Si le gouvernement décide de terminer avec le contrôle des changes, cela aura un impact très fort sur le cours de la monnaie nationale, le bolivar, et cela aura un impact social très important. C’est quelque chose que le gouvernement vénézuélien se refuse à faire pour le moment, car il y joue sa survie.

Vous avez évoqué au début de l’entretien les pénuries que traverse actuellement le Venezuela. À quoi sont-elles dues ? Comment les expliquer ?

Au Venezuela, il y a un très strict contrôle des changes, et limite donc fortement les importations. Le fait d’avoir ce contrôle par la banque centrale fait qu’il est très difficile d’accéder au marché international pour les Vénézuéliens. Il y a ainsi des personnes qui profitent d’un accès à la banque centrale et des réserves de change en dollars pour pouvoir acheter à l’étranger des biens, et pouvoir surfacturer ces importations pour de ce fait pouvoir importer davantage de dollars afin de les revendre au marché noir. C’est ce qui provoque cette inflation et c’est ce qui provoque cette pénurie, car il ne faut pas oublier que le Venezuela n’est pas en mesure d’être auto-suffisant sur le plan alimentaire. C’est au paroxysme de ce phénomène d’affairisme lié à ces importations que peut s’expliquer cette pénurie alimentaire.

Quel est le profil de ces importateurs affairistes ? Sont-ils proches du pouvoir ?

Ils sont forcément proches du pouvoir vénézuélien, autrement ils n’auraient pas accès aux dollars de la banque centrale. Certains analystes l’appellent la « bolibourgeoisie », la bourgeoisie bolivarienne.

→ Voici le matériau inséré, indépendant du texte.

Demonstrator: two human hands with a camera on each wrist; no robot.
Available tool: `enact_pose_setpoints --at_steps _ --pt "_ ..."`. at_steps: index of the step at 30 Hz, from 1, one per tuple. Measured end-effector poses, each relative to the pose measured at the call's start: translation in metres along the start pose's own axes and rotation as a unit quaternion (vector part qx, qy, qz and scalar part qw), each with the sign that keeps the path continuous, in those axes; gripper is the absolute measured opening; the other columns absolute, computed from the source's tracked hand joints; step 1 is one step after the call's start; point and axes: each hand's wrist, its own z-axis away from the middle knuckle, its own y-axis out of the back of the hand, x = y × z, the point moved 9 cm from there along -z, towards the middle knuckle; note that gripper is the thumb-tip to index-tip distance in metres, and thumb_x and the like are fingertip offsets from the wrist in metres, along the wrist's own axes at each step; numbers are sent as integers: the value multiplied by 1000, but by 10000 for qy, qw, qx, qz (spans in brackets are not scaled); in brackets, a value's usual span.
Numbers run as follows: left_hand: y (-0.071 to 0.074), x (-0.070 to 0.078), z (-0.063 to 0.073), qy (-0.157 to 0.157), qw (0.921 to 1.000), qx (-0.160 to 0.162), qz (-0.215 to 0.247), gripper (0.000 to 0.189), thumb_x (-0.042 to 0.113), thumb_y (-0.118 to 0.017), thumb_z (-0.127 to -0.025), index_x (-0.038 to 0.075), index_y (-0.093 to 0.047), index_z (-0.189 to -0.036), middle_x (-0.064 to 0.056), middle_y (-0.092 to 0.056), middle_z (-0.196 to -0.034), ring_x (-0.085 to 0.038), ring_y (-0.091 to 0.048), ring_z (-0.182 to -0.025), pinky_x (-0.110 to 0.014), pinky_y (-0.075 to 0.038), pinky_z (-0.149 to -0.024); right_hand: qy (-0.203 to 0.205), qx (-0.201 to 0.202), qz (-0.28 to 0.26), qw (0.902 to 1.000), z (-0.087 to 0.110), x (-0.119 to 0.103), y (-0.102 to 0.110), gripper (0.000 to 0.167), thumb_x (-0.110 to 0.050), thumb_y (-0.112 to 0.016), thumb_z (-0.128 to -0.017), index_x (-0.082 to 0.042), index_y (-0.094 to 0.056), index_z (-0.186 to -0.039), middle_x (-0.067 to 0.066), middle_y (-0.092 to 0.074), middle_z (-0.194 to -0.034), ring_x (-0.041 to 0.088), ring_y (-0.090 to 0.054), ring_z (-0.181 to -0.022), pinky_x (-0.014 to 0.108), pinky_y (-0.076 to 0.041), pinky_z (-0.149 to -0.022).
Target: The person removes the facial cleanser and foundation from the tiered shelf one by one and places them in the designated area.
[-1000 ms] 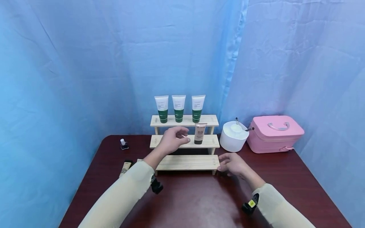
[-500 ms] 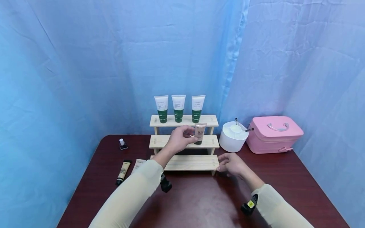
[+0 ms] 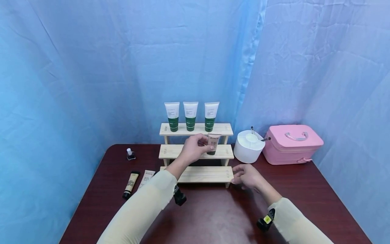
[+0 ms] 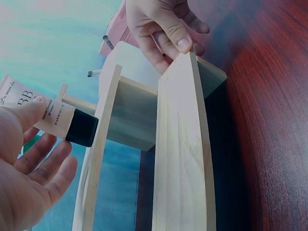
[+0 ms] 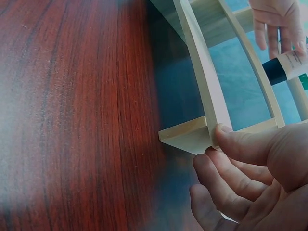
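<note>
clearly, the left grip (image 3: 194, 148) is narrow, its thumb and fingers pinching a bb tube (image 3: 214, 141) that is upright, dark cap down, at the middle step of a wooden stand (image 3: 207, 174), toward its right end. the right grip (image 3: 249, 176) pinches the right end of the lowest step. three white-and-green tubes (image 3: 190, 117) stand on the top step. on the bench (image 3: 213, 213), left of the stand, are a tan tube (image 3: 131, 185), a second bb tube (image 3: 147, 178) and a small bottle (image 3: 130, 155); a white holder (image 3: 247, 150) and a pink case (image 3: 290, 147) sit to its right.
</note>
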Motion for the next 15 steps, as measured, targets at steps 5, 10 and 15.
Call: enact_pose_setpoints --at_steps 5,10,15 --pt "2 4 3 -100 9998 24 -175 20 26 -77 -94 14 -72 -109 -1 -71 -105 -19 -66 -98 -34 -55 -83 -29 35 -3 10000 1 2 0 53 1 -79 -83 4 -60 -132 11 -73 -96 21 -69 -79 44 -58 -64" --pt "13 10 14 -239 9996 -48 -172 22 28 -77 -94 14 -73 -110 0 -72 -102 -18 -67 -95 -33 -56 -81 -12 59 67 10000 1 1 0 52 1 -80 -83 4 -60 -132 12 -73 -97 20 -68 -78 42 -58 -62" --pt "40 14 30 -311 9994 77 -99 24 28 -80 -91 14 -75 -111 -1 -72 -98 -17 -66 -91 -34 -56 -79 28 74 108 9999 1 -1 1 53 1 -80 -83 5 -59 -132 13 -73 -99 21 -68 -79 43 -58 -63"
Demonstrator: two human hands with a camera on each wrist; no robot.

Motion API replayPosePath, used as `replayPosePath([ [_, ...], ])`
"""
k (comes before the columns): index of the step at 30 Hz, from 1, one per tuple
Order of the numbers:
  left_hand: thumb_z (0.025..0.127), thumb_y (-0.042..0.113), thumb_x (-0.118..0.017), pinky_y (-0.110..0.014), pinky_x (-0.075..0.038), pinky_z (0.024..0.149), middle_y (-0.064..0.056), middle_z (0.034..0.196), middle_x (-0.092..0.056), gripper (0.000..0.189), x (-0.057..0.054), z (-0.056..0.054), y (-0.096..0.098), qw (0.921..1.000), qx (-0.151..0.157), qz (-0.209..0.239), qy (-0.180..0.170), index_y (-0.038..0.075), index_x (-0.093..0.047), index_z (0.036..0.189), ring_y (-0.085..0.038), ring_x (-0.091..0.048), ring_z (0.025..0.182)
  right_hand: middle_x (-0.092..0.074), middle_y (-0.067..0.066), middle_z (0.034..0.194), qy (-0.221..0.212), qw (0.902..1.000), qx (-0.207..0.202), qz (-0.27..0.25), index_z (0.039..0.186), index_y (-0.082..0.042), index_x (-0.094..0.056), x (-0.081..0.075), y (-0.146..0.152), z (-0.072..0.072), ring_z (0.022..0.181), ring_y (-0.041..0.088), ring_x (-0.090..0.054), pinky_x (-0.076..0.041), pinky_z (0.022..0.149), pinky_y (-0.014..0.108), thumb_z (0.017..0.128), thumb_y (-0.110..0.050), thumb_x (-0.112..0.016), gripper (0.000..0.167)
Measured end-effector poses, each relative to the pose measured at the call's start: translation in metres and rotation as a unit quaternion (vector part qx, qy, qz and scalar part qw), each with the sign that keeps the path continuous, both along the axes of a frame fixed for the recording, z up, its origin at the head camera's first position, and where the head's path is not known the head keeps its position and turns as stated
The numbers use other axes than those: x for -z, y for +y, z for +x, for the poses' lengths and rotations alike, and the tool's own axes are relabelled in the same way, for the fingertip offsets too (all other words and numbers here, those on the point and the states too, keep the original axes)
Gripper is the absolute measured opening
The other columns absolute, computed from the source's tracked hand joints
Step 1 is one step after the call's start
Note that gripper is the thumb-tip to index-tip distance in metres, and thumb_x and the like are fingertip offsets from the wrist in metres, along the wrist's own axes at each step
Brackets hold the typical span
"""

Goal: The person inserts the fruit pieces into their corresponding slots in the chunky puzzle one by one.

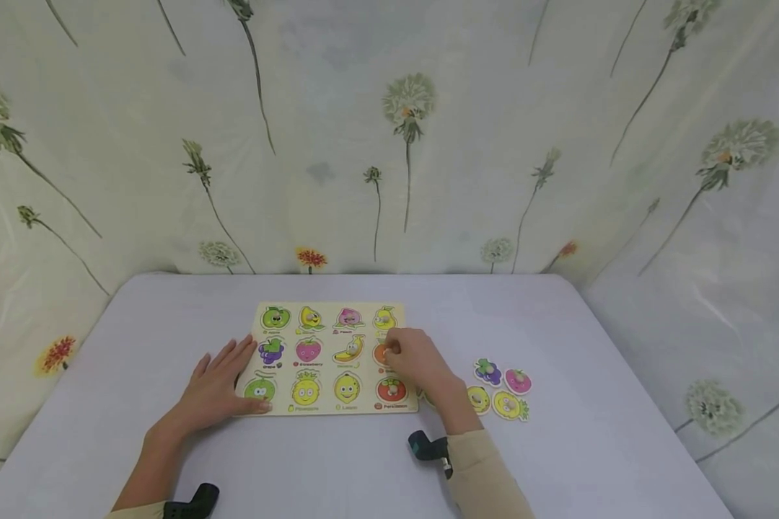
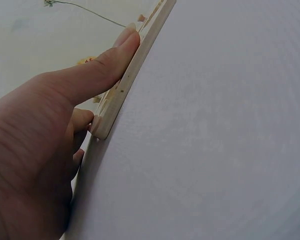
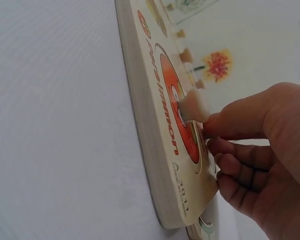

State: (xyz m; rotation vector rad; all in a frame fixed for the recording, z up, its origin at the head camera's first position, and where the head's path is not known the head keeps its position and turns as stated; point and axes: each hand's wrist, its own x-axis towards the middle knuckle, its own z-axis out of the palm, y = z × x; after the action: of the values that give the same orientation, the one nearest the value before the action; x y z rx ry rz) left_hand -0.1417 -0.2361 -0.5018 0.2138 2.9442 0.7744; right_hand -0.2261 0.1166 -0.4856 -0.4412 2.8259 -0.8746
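A wooden fruit puzzle board [image 1: 324, 409] lies flat on the white table. My left hand [image 1: 217, 386] rests at its left side, fingers stretched along the edge and thumb [image 2: 107, 70] laid over the near corner. Over the board's right side, my right hand [image 1: 418, 360] pinches at the orange puzzle piece [image 1: 379, 354], its fingertips partly covering it. Nearer me in the same column sits the round red persimmon piece [image 1: 392, 390], whose pale knob [image 3: 194, 106] stands up just before my right thumb in the right wrist view.
Right of the board lie loose pieces: grapes [image 1: 487, 372], strawberry [image 1: 518, 382], pineapple [image 1: 508, 405] and lemon [image 1: 477, 399]. A green-edged piece [image 1: 425, 398] is mostly hidden by my right wrist. A flower-printed cloth [image 1: 337, 180] hangs behind the table.
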Motion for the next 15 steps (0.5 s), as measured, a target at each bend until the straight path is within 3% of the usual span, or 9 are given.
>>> replayPosePath([
  [7, 0.068, 0.067, -0.077, -0.069, -0.004, 0.118, -0.012, 0.166, -0.021, 0.12, 0.0057, -0.0022, -0.001, 1.0, -0.002, -0.007, 0.002, 0.009, -0.023, 0.158, -0.041, -0.014, 0.153, -0.063, -0.002, 0.086, -0.017, 0.9998, 0.006, -0.004, 0.101, -0.017, -0.07, -0.0019, 0.0052, -0.0015, 0.08, 0.016, -0.057, -0.047, 0.067, 0.027, 0.093, -0.019, -0.066, 0.01],
  [15, 0.068, 0.066, -0.077, -0.069, -0.003, 0.119, -0.012, 0.166, -0.021, 0.119, 0.0044, -0.0016, -0.0012, 0.9999, -0.005, -0.012, 0.002, 0.008, -0.024, 0.158, -0.041, -0.014, 0.153, -0.065, -0.005, 0.087, -0.01, 0.9999, 0.0, -0.012, 0.097, -0.021, -0.07, -0.0024, 0.01, -0.0013, 0.082, 0.015, -0.058, -0.049, 0.07, 0.027, 0.093, -0.025, -0.068, 0.006],
])
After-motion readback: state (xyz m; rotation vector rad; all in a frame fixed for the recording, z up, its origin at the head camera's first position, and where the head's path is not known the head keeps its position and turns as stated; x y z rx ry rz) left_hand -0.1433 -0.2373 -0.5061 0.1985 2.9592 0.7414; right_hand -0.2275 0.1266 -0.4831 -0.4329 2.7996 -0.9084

Quel poids représentent ces surfacturations sur l’économie nationale du Venezuela ?

Il est très important, après il est difficile de le quantifier de manière exacte puisqu’il représente d’actes illégaux. Mais ce qui est très clair est que cet affairisme lié aux importations et à l’accès aux dollars est très très important en volume, parce que c’est ce qui explique pourquoi il y a une pénurie d’aliments et autres biens au Venezuela.

Qu’est-ce qui est à prévoir pour l’avenir du Venezuela ?

La situation actuelle est appelée à perdurer. Rien n’indique que la situation sera résolue à court terme. Je pense que la situation va rester polarisée entre le gouvernement et l’opposition, et je crains que pendant ce temps-là, la situation continue de se dégrader.